Laser technology offered a range of functional advantages for micromachining glass with fine contoured detailing and rapid lead times; blending the best aspects of acid etching and sandblasting. A typical laser-based micromachining system uses either dry or wet etching methods.
Wet etching refers to the removal of sample material via ablation, followed by chemically-assisted etching. A high-power laser illuminates the substrate surface in a pre-defined pattern before the workpiece is washed in a supplementary acid bath. Though wet etching is low cost and reliable, it is typically isotropic and limited for etches of not less than 3 micrometers (μm). Dry etching refers to the process of texturing glass using ablation alone; an anisotropic method capable of generating smaller feature sizes. However, this depends upon laser technologies capable of mitigating thermal side-effects and structural defects due to warping.

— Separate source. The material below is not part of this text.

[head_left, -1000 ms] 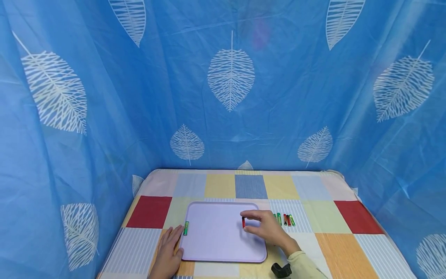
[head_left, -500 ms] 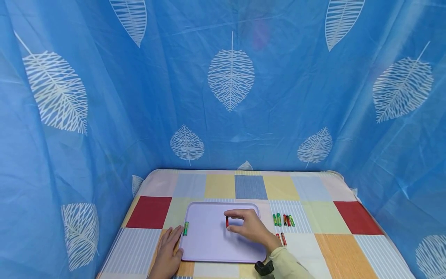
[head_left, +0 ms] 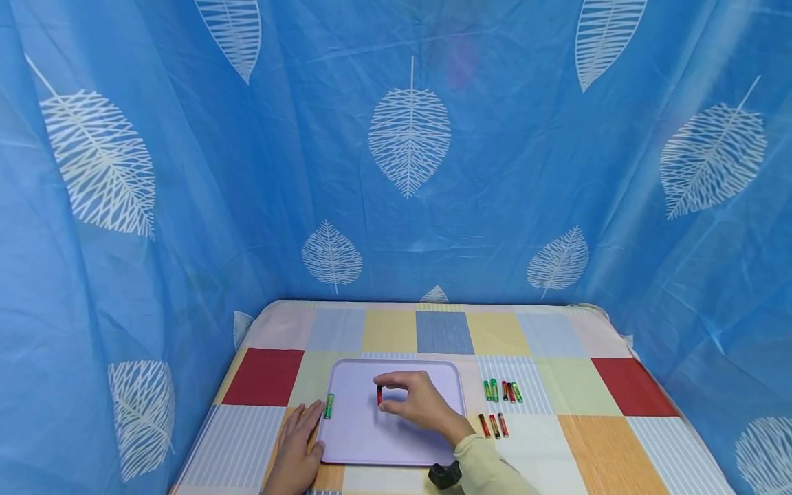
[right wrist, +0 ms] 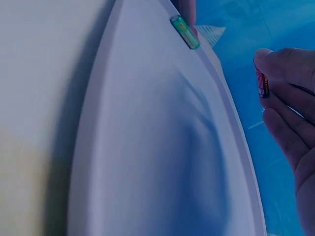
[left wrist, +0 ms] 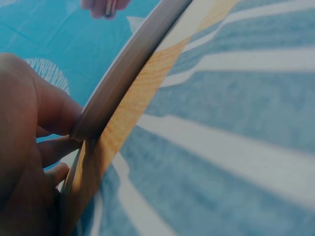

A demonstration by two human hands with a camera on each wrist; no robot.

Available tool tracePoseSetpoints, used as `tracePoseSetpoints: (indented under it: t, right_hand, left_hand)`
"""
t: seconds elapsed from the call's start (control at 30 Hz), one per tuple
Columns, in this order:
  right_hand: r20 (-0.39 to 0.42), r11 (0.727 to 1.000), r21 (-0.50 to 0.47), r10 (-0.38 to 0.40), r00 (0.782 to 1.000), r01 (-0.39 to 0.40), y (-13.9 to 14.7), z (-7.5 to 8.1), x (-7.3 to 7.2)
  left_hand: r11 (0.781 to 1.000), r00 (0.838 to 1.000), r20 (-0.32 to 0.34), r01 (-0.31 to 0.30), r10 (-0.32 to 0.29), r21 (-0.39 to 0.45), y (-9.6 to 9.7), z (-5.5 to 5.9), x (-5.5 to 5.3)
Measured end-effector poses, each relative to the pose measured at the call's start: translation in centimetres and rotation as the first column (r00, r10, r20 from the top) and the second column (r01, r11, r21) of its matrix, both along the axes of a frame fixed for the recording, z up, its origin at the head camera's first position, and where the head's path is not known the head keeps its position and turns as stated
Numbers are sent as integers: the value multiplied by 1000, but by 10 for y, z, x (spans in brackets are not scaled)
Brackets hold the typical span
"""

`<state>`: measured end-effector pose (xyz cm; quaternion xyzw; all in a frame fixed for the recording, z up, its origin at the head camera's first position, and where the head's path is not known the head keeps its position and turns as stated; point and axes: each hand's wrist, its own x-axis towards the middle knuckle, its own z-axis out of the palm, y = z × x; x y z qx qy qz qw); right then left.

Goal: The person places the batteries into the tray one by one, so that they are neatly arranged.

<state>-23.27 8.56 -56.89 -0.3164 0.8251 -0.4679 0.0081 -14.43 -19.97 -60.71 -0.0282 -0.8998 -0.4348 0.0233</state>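
Between thumb and fingertips, my right hand (head_left: pixel 421 405) pinches a red and black battery (head_left: pixel 380 395) above the middle of a lilac tray (head_left: pixel 359 447). The right wrist view shows the same battery (right wrist: pixel 262 81) held clear of the tray (right wrist: pixel 142 147). Against the tray's left rim lies a green battery (head_left: pixel 329 405). My left hand (head_left: pixel 300 447) rests at the tray's left edge with its fingers extended. In the left wrist view the thumb of that hand (left wrist: pixel 29 123) touches the tray's rim (left wrist: pixel 123 73).
Right of the tray, a back row holds green batteries (head_left: pixel 493 390) and red and black batteries (head_left: pixel 508 392). Nearer, several red batteries (head_left: pixel 494 425) lie in a front row. A patchwork cloth (head_left: pixel 588 447) covers the table, and a blue leaf-print curtain (head_left: pixel 408 234) surrounds it.
My right hand has carried the red and black battery leftward over the tray, from its right side to the middle. The front row of batteries has come into view. My left hand has stayed put.
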Motion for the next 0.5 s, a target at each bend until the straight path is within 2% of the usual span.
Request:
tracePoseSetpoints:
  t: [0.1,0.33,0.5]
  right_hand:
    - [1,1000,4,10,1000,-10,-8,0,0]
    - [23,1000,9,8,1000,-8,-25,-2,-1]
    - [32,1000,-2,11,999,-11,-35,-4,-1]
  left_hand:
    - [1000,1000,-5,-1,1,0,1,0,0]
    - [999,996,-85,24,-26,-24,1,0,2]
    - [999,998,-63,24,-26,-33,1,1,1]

Micromachining Glass with FCPA Lasers
At IMRA, we specialize in the use of pioneering fiber-chirped pulse amplification (FCPA) technology, exploiting shorter lasers pulses than conventional micromachining tools like Excimer lasers and Vanadate systems. With high maximum peak intensities and pulses on the order of femtoseconds, FCPA lasers present opportunities for micromachining glass and other challenging materials with unprecedented precision.
FCPA micromachining of glass offers the greatest possible precision of any method currently available. If you would like to learn more about the process, simply contact a member of the IMRA team today with any questions.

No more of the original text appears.